En ese sentido, la resolución de ayer es un sano ejemplo de la división de poderes, pues es la manera de pulverizar los caprichos y preservar los principios constitucionales que animan a los Estados. Así, ningún plan de gobierno puede imponerse sobre el Poder Legislativo ni el Judicial; las subordinaciones sospechosas —mediante el voto por bancadas partidistas o los nombramientos de jueces leales al régimen— son, también, corrosivas por antidemocráticas.

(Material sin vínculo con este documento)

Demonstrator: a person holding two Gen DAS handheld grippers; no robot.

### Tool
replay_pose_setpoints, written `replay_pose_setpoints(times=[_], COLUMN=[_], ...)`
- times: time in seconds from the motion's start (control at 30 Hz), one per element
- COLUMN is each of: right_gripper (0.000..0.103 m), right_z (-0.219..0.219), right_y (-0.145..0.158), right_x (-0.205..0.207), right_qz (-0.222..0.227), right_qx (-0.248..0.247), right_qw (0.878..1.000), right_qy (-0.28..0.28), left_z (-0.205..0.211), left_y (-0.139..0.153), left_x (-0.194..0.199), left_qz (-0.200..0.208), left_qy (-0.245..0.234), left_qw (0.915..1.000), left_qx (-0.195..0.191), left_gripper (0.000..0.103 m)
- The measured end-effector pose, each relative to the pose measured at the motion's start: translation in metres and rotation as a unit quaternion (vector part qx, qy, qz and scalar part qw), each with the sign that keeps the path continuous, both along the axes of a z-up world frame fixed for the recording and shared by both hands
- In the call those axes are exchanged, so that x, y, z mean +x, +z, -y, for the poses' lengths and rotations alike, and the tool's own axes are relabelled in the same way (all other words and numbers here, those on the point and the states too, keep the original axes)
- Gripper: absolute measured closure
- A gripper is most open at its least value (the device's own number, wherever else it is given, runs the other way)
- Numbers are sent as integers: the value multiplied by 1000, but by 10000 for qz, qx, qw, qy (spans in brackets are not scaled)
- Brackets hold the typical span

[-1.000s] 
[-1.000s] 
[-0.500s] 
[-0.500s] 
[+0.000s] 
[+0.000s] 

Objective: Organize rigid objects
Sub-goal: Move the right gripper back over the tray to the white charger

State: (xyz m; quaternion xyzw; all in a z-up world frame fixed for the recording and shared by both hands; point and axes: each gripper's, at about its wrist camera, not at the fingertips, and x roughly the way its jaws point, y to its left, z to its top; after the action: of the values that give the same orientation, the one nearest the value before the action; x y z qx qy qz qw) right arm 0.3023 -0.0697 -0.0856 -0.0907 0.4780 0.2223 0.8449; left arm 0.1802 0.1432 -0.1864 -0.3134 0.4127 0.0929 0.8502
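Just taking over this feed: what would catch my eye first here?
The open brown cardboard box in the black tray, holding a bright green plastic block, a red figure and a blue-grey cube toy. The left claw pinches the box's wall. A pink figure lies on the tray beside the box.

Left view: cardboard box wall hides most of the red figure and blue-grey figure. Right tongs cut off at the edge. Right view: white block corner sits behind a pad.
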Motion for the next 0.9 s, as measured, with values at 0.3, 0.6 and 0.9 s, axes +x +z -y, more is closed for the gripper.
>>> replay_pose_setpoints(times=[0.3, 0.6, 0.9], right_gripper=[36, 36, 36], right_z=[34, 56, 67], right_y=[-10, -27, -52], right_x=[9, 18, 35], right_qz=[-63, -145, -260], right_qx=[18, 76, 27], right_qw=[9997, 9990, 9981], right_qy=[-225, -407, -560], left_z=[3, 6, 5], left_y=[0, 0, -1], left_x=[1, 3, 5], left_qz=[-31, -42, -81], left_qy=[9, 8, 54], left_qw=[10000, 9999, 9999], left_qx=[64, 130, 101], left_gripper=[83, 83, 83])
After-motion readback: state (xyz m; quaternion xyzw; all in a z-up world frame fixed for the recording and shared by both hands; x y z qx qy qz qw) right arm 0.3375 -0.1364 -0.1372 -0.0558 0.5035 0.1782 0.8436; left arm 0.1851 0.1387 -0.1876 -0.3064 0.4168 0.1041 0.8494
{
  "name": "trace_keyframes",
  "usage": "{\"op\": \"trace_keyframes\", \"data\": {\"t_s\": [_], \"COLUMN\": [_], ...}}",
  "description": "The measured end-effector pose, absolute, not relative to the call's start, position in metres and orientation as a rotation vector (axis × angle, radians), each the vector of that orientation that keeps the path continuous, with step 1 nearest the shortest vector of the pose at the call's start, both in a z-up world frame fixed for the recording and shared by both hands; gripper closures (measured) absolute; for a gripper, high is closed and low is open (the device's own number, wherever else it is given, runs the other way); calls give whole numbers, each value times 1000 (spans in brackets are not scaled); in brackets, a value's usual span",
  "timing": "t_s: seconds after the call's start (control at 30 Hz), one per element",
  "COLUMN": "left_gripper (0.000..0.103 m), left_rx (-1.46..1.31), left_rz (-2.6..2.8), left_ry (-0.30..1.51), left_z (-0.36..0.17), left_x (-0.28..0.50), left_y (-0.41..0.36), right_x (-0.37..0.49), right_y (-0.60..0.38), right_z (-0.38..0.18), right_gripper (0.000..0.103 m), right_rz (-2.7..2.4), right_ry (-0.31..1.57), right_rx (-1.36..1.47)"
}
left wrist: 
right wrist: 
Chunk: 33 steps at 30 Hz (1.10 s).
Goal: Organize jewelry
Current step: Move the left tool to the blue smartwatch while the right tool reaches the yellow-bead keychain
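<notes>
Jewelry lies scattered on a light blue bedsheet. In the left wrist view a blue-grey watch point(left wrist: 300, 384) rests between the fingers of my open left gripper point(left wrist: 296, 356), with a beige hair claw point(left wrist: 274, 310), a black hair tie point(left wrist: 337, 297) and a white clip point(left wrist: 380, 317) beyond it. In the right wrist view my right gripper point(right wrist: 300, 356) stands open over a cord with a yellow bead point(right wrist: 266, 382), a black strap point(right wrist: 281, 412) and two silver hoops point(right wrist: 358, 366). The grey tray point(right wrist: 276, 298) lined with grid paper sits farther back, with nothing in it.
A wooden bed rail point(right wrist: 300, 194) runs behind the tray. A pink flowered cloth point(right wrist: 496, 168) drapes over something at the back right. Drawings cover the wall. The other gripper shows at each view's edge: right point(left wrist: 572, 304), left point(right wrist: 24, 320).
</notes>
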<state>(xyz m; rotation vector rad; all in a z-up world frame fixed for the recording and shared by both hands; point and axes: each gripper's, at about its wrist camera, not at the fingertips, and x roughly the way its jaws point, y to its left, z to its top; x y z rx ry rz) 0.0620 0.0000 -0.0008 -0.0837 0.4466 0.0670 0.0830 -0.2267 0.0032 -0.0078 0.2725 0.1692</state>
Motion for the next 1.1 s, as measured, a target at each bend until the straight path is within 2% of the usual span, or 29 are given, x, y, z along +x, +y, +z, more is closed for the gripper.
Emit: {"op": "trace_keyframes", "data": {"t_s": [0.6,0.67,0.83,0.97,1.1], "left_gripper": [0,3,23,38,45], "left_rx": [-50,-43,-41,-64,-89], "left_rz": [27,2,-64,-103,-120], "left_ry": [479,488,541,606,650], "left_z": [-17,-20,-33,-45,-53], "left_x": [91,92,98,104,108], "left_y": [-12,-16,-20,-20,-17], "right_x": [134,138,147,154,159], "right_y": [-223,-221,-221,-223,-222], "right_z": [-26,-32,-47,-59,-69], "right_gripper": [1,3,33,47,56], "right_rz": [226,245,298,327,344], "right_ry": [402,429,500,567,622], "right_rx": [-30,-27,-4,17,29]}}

Los países y sus instituciones deben ser más sólidas que los delirios, errores o traspiés de los actores políticos en turno. En ese sentido, los ministros de la Corte preservaron los principios que animan a Reino Unido y actuaron, sin duda alguna, de manera ejemplar.

Boris Johnson acató la resolución pero atajó con una respuesta inaudita: el Brexit debe hacerse, tal y como está previsto, porque también lo ordena una ley. Eso es, en todo caso, debatible, pues el Parlamento tiene el deber de discutir, plantear y repensar un tema tan delicado y con consecuencias entre países y generaciones.

En los próximos días iniciarán las batallas por el poder, el Brexit y el reajuste en el gobierno. Más allá del resultado final, hay que celebrar la valentía y la precisión de la Corte que, en medio de un mundo gobernado por personas que prefieren el carisma a la ley, supo precisar la importancia de la división de poderes y del respeto a las leyes y a las constituciones.

Johnson, cegado por su soberbia, se tropezó con su sombra; no contaba con los otros poderes que alumbran el difícil camino de la democracia.